It is altogether likely that not the best writing in the world, not the most partisan history in the world, will ever be able to give a clean bill of health to America’s conduct of this war, or to restore the old American confidence that we were the one great people of the world. The scales have fallen from the eyes at least of our soldiers. They know, and presently all the world will know, our shortcomings. Three million men will have something to say about the politics of this country. Perhaps they will say that our next war shall not find us so unprepared. Perhaps they will say that our next war shall not find us with an army of 2,000,000 spies, propagandists and pro-enemies who claim American citizenship.
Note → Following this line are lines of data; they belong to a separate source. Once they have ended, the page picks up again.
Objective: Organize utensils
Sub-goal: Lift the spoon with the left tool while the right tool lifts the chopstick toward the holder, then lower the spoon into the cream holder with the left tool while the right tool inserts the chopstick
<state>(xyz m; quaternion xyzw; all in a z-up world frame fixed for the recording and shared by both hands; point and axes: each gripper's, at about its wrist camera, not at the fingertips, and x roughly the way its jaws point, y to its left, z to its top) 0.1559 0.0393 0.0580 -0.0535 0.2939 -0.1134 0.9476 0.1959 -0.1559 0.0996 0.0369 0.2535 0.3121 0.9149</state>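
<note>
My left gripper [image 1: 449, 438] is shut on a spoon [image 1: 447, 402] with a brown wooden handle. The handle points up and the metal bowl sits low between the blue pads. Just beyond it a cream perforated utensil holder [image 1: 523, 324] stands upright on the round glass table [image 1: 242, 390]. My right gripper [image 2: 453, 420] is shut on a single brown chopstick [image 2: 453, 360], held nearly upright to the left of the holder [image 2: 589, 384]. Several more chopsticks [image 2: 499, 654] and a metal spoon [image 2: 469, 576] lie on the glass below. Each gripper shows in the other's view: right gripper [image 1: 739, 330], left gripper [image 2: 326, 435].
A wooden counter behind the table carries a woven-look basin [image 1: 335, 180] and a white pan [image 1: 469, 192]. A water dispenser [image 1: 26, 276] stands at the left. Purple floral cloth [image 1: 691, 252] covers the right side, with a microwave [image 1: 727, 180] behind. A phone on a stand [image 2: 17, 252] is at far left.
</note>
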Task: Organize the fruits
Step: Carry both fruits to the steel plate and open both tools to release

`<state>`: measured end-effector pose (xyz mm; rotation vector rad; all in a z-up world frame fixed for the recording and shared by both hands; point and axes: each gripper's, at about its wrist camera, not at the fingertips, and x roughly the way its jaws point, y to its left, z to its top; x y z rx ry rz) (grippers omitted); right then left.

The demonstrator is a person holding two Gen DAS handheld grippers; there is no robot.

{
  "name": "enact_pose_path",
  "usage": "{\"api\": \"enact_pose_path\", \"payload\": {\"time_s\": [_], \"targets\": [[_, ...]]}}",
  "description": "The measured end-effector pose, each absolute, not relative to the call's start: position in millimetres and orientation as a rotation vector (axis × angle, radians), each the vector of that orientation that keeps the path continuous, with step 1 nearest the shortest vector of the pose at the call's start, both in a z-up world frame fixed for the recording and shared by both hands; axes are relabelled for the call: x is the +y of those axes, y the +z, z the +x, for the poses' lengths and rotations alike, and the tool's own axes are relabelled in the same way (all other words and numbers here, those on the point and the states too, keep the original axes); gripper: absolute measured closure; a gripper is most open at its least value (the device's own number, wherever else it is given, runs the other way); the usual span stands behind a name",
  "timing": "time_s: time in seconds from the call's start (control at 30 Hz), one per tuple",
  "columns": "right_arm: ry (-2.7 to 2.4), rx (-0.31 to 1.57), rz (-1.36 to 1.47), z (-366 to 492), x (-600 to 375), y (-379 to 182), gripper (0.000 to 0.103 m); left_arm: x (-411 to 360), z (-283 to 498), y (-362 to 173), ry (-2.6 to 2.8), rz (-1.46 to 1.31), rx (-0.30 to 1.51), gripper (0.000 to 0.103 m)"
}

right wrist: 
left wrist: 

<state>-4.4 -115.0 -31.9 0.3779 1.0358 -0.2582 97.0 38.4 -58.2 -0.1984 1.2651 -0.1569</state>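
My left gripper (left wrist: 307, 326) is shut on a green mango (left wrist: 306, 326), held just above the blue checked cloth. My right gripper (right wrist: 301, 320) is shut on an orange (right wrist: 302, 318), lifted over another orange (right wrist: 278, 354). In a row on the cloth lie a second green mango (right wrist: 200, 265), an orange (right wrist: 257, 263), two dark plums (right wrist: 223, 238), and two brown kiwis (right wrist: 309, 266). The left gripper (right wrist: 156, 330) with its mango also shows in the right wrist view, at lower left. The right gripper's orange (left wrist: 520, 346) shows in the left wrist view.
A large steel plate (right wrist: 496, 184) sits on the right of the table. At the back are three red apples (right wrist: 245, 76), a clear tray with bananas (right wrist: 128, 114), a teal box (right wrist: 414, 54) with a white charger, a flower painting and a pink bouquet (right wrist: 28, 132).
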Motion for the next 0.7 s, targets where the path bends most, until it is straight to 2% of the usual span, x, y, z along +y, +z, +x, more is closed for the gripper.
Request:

The Army man is the worst foe of the censorship which has held back the truth from America for so long. Perhaps the Army man will be able to settle accounts with that politician whose stock in trade is the holding back from the American people of the knowledge of themselves. It is time to raise the real banner of America. It will take courage to march under those colors. But if we cannot march side by side and shoulder to shoulder, then we have lost this war, we have lost the Monroe Doctrine, we have lost the League of Nations.

Why should we try to avoid the truth? Nothing is gained by that. The truth is that the reckoning of this war is not yet paid. Eventually it must be paid through the resolution and individual courage of those citizens who are not ashamed to be called American. Ostracism of the hyphen, where it is known still to exist; fearlessness in the boycott of blood-soaked German goods; rejection of the blood-soaked German hand; the wiping out of the foreign languages in the pulpit and press of America; the revocation of citizenship based on a lie; the deportation of known traitors—those are some of the things which must go into the oath of the next A. P. L. Until we can swear that oath and maintain it, we have lost the war.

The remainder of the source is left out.